Hummel Aurélie, Oniszczuk Julie, Kervella Delphine, Charbit Marina, Guerrot Dominique, Testa Angelo, Philipponnet Carole, Chauvet Cécile, Guincestre Thomas, Brochard Karine, Benezech Ariane, Figueres Lucile, Belenfant Xavier, Guarnieri Andrea, Demoulin Nathalie, Benetti Elisa, Miglinas Marius, Dessaix Kathleen, Morelle Johann, Angeletti Andrea, Sellier-Leclerc Anne-Laure, Ranchin Bruno, Goussard Guillaume, Hudier Laurent, Bacchetta Justine, Servais Aude, Audard Vincent
Assistance Publique des Hôpitaux de Paris (AP-HP), Hôpital Universitaire Necker-Enfants Malades, Service de Néphrologie et Transplantation, Centre de Référence Maladie Rare "Syndrome Néphrotique Idiopathique" (SNI), Paris, France.
AP-HP, Hôpitaux Universitaires Henri Mondor, Service de Néphrologie et Transplantation, Centre de Référence Maladie Rare SNI, Créteil, France.
Clin Kidney J. 2022 May 6;15(8):1574-1582. doi: 10.1093/ckj/sfac134. eCollection 2022 Aug.
Several cases of idiopathic nephrotic syndrome (INS) relapse following the administration of coronavirus disease 2019 (COVID-19) vaccines have recently been reported, raising questions about the potential relationship between the immune response to COVID-19 vaccination and INS pathogenesis.
We performed a retrospective multicentre survey describing the clinical and biological characteristics of patients presenting a relapse of INS after COVID-19 vaccination, with an assessment of outcome under treatment.
We identified 25 patients (16 men and 9 women) presenting a relapse within 1 month of a COVID-19 vaccine injection. The glomerular disease was of childhood onset in half of the patients and most patients (21/25) had received at least one immunosuppressive drug in addition to steroids for frequently relapsing or steroid-dependent nephrotic syndrome (NS). All patients were in a stable condition at the time of injection and 11 had no specific treatment. In five patients, the last relapse was reported >5 years before vaccine injection. The Pfizer-BioNTech (BNT162b2) vaccine was used in 80% of the patients. In 18 cases, INS relapse occurred after the first injection, a mean of 17.5 days after vaccination. A second injection was nevertheless administered in 14 of these patients. Five relapses occurred after administration of the second dose and two relapses after the administration of the third dose. All but one of the patients received steroids as first-line treatment, with an additional immunosuppressive agent in nine cases. During follow-up, complete remission was achieved in 21 patients, within 1 month in 17 cases.
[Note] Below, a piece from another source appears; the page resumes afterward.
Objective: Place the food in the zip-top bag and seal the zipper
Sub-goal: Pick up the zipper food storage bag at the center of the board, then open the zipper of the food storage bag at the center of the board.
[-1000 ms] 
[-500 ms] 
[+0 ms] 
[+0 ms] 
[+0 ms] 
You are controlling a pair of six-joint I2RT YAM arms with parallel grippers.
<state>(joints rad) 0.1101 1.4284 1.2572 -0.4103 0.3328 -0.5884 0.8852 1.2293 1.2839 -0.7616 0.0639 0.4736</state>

Only one patient had not achieved at least partial remission after 3 months of follow-up.
This case series suggests that, in rare patients, COVID-19 vaccination may trigger INS relapse that is generally easy to control. These findings should encourage physicians to persuade their patients to complete the COVID-19 vaccination schedule.
最近有几例关于2019冠状病毒病(COVID-19)疫苗接种后特发性肾病综合征(INS)复发的病例报道,这引发了关于对COVID-19疫苗的免疫反应与INS发病机制之间潜在关系的疑问。
我们进行了一项回顾性多中心调查,描述了COVID-19疫苗接种后出现INS复发的患者的临床和生物学特征,并评估了治疗结果。
我们确定了25例患者(16例男性和9例女性)在COVID-19疫苗注射后1个月内出现复发。一半患者的肾小球疾病起病于儿童期,大多数患者(21/25)除了使用类固醇治疗频繁复发或类固醇依赖型肾病综合征(NS)外,还接受了至少一种免疫抑制药物治疗。所有患者在注射疫苗时病情稳定,11例患者未接受特殊治疗。5例患者在疫苗注射前最后一次复发时间超过5年。80%的患者使用了辉瑞 - 生物科技(BNT162b2)疫苗。18例患者在第一次注射后出现INS复发,平均在接种疫苗后17.5天。然而,其中14例患者仍接受了第二次注射。5例复发发生在第二次注射后,2例复发发生在第三次注射后。除1例患者外,所有患者均接受类固醇作为一线治疗,9例患者加用了免疫抑制药物。在随访期间,21例患者实现了完全缓解,其中17例在1个月内实现。只有1例患者在随访3个月后未实现至少部分缓解。
该病例系列表明,在少数患者中,COVID-19疫苗接种可能引发INS复发,而这种复发通常易于控制。这些发现应鼓励医生说服患者完成COVID-19疫苗接种计划。